*Exercise brief*:
For this exercise, return all the data exactly as it stands.
----
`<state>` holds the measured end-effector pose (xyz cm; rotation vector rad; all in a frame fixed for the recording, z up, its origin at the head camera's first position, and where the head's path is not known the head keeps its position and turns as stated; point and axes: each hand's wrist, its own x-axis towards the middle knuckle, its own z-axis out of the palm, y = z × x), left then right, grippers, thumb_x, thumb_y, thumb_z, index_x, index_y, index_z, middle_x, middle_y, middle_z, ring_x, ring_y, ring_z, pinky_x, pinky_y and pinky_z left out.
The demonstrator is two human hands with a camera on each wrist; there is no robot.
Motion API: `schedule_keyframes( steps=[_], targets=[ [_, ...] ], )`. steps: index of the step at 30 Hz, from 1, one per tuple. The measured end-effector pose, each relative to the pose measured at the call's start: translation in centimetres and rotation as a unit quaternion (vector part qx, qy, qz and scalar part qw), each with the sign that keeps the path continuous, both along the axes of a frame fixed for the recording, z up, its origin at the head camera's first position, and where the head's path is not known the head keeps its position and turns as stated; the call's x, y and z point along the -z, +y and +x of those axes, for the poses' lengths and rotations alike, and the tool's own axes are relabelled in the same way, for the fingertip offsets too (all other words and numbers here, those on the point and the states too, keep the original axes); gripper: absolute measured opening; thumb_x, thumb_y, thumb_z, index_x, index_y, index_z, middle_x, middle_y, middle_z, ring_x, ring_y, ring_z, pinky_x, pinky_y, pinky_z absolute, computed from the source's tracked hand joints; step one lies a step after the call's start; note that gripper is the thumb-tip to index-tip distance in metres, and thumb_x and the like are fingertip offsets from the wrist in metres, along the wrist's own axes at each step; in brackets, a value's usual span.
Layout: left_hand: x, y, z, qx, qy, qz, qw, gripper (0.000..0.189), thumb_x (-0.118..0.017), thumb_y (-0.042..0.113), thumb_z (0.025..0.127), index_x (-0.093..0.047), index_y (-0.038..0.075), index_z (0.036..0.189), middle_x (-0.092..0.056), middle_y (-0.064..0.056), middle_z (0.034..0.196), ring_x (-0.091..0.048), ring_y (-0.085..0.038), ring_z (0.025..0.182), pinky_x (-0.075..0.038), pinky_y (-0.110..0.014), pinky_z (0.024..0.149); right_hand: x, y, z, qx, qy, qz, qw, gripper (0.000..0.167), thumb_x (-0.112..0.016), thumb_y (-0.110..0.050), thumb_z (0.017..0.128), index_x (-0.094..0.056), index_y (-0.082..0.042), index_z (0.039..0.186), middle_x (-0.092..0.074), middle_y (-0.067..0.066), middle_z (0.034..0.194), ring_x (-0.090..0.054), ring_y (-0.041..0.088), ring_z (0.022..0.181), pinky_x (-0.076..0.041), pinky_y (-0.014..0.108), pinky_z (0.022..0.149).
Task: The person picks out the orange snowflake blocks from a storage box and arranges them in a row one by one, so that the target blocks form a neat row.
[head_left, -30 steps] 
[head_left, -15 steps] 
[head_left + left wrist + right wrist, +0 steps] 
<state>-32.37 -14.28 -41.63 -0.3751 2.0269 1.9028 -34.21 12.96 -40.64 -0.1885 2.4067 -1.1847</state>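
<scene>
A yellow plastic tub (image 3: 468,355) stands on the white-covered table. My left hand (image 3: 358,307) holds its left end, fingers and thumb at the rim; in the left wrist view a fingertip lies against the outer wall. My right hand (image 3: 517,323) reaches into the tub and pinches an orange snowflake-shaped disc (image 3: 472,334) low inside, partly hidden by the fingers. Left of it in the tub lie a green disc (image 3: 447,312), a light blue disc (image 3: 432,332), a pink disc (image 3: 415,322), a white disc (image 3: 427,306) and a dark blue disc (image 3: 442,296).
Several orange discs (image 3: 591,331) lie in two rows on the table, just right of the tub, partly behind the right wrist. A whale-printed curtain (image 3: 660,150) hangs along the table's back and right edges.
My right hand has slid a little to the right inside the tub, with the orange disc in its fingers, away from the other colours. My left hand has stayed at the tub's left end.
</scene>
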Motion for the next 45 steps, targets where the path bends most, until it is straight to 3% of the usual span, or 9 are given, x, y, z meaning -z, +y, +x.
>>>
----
*Task output*:
`<state>` holds the measured end-effector pose (xyz cm; rotation vector rad; all in a frame fixed for the recording, z up, its origin at the head camera's first position, and where the head's path is not known the head keeps its position and turns as stated; point and axes: each hand's wrist, its own x-axis towards the middle knuckle, its own z-axis out of the palm, y = z × x), left then right, grippers, thumb_x, thumb_y, thumb_z, index_x, index_y, index_z, middle_x, middle_y, middle_z, ring_x, ring_y, ring_z, pinky_x, pinky_y and pinky_z left out.
The demonstrator is two human hands with a camera on each wrist; there is no robot.
Motion API: `schedule_keyframes( steps=[_], targets=[ [_, ...] ], )`. steps: index of the step at 30 Hz, from 1, one per tuple. The measured end-effector pose, each relative to the pose measured at the call's start: translation in centimetres and rotation as a unit quaternion (vector part qx, qy, qz and scalar part qw), each with the sign that keeps the path continuous, both along the axes of a frame fixed for the recording, z up, its origin at the head camera's first position, and where the head's path is not known the head keeps its position and turns as stated; the call's x, y and z point along the -z, +y and +x of those axes, for the poses' lengths and rotations alike, and the tool's own axes are relabelled in the same way, for the fingertip offsets too (all other words and numbers here, those on the point and the states too, keep the original axes); gripper: absolute measured opening; thumb_x, thumb_y, thumb_z, index_x, index_y, index_z, middle_x, middle_y, middle_z, ring_x, ring_y, ring_z, pinky_x, pinky_y, pinky_z absolute, computed from the source's tracked hand joints; step one lies a step after the call's start; note that gripper is the thumb-tip to index-tip distance in metres, and thumb_x and the like are fingertip offsets from the wrist in metres, along the wrist's own axes at each step; in brackets, a value's usual span.
Layout: left_hand: x, y, z, qx, qy, qz, qw, gripper (0.000..0.189), thumb_x (-0.118..0.017), thumb_y (-0.042..0.113), thumb_z (0.025..0.127), index_x (-0.093..0.047), index_y (-0.038..0.075), index_z (0.036..0.189), middle_x (-0.092..0.056), middle_y (-0.064..0.056), middle_z (0.034..0.196), ring_x (-0.091..0.048), ring_y (-0.085..0.038), ring_z (0.025..0.182), pinky_x (-0.075..0.038), pinky_y (-0.110..0.014), pinky_z (0.024..0.149); right_hand: x, y, z, qx, qy, qz, qw, gripper (0.000..0.167), thumb_x (-0.112..0.016), thumb_y (-0.110..0.050), thumb_z (0.017..0.128), index_x (-0.094..0.056), index_y (-0.082..0.042), index_z (0.039..0.186), middle_x (-0.092..0.074), middle_y (-0.067..0.066), middle_z (0.034..0.194), ring_x (-0.090..0.054), ring_y (-0.041..0.088), ring_z (0.022..0.181), pinky_x (-0.076..0.041), pinky_y (-0.014..0.108), pinky_z (0.022..0.149).
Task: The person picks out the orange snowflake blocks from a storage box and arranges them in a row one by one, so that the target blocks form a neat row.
[head_left, -30 steps] 
[head_left, -15 steps] 
[head_left + left wrist + right wrist, +0 steps] 
<state>-32.37 -14.28 -41.63 -0.3751 2.0269 1.9028 -34.21 12.96 -40.64 -0.1885 2.4067 -1.1847</state>
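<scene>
A yellow plastic tub (image 3: 468,355) stands on the white-covered table. My left hand (image 3: 358,307) holds its left end, fingers and thumb at the rim; in the left wrist view a fingertip lies against the outer wall. My right hand (image 3: 517,323) reaches into the tub and pinches an orange snowflake-shaped disc (image 3: 472,334) low inside, partly hidden by the fingers. Left of it in the tub lie a green disc (image 3: 447,312), a light blue disc (image 3: 432,332), a pink disc (image 3: 415,322), a white disc (image 3: 427,306) and a dark blue disc (image 3: 442,296).
Several orange discs (image 3: 591,331) lie in two rows on the table, just right of the tub, partly behind the right wrist. A whale-printed curtain (image 3: 660,150) hangs along the table's back and right edges.
My right hand has slid a little to the right inside the tub, with the orange disc in its fingers, away from the other colours. My left hand has stayed at the tub's left end.
</scene>
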Motion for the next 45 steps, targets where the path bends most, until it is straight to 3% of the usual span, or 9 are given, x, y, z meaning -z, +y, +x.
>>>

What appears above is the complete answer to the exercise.